In 1924 he became principal of the Government Sanskrit College, later Sampurnanand Sanskrit University in Varanasi. He was the Chief Editor of Sarasvati Bhavana Texts, Sarasvati Bhavana Granthamala. However, being more interested in research and his personal spiritual path, he retired from this position in 1937, after the death of his Guru Vishuddhananda Paramhamsa. In the following years, he pursued both his sadhana and scholarly research in Tantra. He also started looking after his Guru's ashram in Varanasi. He was fond of Kashi (Varanasi) and never left it except to accept his Padma Vibhushan. In his later years, along with the scholar Sri Anirvan, he devoted himself to the study of Kashmir Shaivism. In his later years he became an ardent devotee of mystic Anandamayi Ma, whom he first met in 1928.

In 1934 he was awarded the title of Mahamahopadhyaya in recognition of his service Sanskrit scholarship.

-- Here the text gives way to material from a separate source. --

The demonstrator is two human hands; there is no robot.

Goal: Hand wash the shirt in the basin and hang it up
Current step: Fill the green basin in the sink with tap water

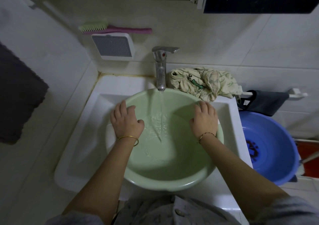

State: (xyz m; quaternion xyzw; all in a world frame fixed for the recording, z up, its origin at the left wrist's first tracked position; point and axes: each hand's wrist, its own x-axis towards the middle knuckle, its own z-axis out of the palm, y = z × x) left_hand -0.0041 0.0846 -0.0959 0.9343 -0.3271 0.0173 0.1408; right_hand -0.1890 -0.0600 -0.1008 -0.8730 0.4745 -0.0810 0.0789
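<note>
Grey clothing at the bottom edge, two hands on the green basin

Closest to the camera is the person's grey garment (pixel 151 212), which has a button, and from it two bare forearms go forward. At the far left a dark towel (pixel 19 97) hangs by the wall. Next to it comes the white sink (pixel 82 138), and inside the sink sits the pale green basin (pixel 172 185). On the wall above, a green and pink brush (pixel 110 28) lies on top of a white box (pixel 113 46) with a grey grille. The left grip (pixel 126 121) rests on the left rim of the basin. Its fingers are spread and almost straight, the thumb points into the bowl, and it closes around nothing. A gold bangle (pixel 128 137) is on this wrist. In the middle the metal tap (pixel 160 69) is running, and the stream of water (pixel 161 107) falls on the basin floor, where the water is only shallow. The right grip (pixel 204 119) lies in the same way on the right rim, with relaxed fingers, and it holds nothing. The shirt (pixel 203 83), cream with a green pattern, lies crumpled on the back right corner of the sink, just beside the tap and outside the basin. Further right a dark cloth (pixel 265 102) hangs over a white rail, and below it stands a blue basin (pixel 276 129).
</note>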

Later in life, he remained Head of newly established Yoga-Tantra Department at the Varanaseya Sanskrit Vishwavidyalaya in Varanasi from 1964 to 1969. However, because of failing health, he left it and shifted to Ma Anandamayi Ashram, Bhadaini locality.

==Personal life==
He was married in 1900 to Kusum Kumari, belonging to a family of Sanskrit scholars of East Bengal. The couple had two children, a son named Jitendranath and a daughter named Sudha. He died on 12 June 1976 at his home in Varanasi, survived by his daughter and grandchildren.

==Books authored==
- Bhartiya Samskriti Aur Sadhana
- Tantric Vangmaya mein Saktadrsti
- Tantric Sadhana Aur Siddhant
- Sri Krisna Prasanga
- Kashi Ki Saraswat Sadhana
- Patravali
- Sva Samvedan
- Akhanda Mahayoger Pathe
- Visuddhananda Prasanga
- Tantrik Sahitya
- Sadhu Darshan Evam Sat Prasanga
- Gopinath Kaviraj (1934). "The Nrisimha Prasada: Sraddha Sara of Sri Dalapatriraja"
- Gopinath Kaviraj (2006). "Yogiraj Vishuddhanand Prasang Tatha Tatva Katha"
- Gopinath Kaviraj (1966). "Aspects of Indian Thought"

==Bibliography==
- Sri Sri Vishuddhanand Prasanga – An account of the life and mysterious activities of his Spiritual Guru Vishuddhananda Paramhamsa. It also reveals many Secrets of Tantra and Yoga, and refers to Gyanganj
- Yogiraj Shri Shri Vishuddhanand Paramhamsa
- Tantric Sadhana
- Bharatiya Sadhanar Dhara
- Sri Krishna Prasanga
- Mrityubijnan O Karmorahasya
- Tripurarahasyam
- Goraksasiddhantasamgrahah
- Sahityachinta
- Siddhabhoomi Gyanganj – in Bengali. A translated Version in Hindi was published in India by Bharatiya Vidya Prakashan
- Kaviraj, Gopi Nath (1981). "Life & philosophy of Mahamahopadhyaya Gopinath Kaviraj: papers presented at the seminar"
- Manishi ki Lokyatra(in Hindi)- Bhagavati Prasad Singh. 3rd ed.1987, published from Vishvavidyalaya Prakashan Varanasi (ISBN 9788171245543).

==Awards==
- Mahamahopadhyaya (1934)
- Padma Vibhushan (1964)
- D.Litt. (1947), by Allahabad University
- Sahitya Vachaspati (1965), by the Uttar Pradesh Government
- Deshikottam (1976), by Visva-Bharati
- D.Litt. (21 December 1956) Banaras Hindu University
- D.Litt. (19 January 1965) Calcutta University, Calcutta
- Sahitya Akademi Award (on Tantrik vangmay mein shakt drishti), 1965
- Sahitya Akademi Fellowship (1971)
- Govt. of India issued a commemorative stamp in honour of Pandit Gopinath Kaviraj.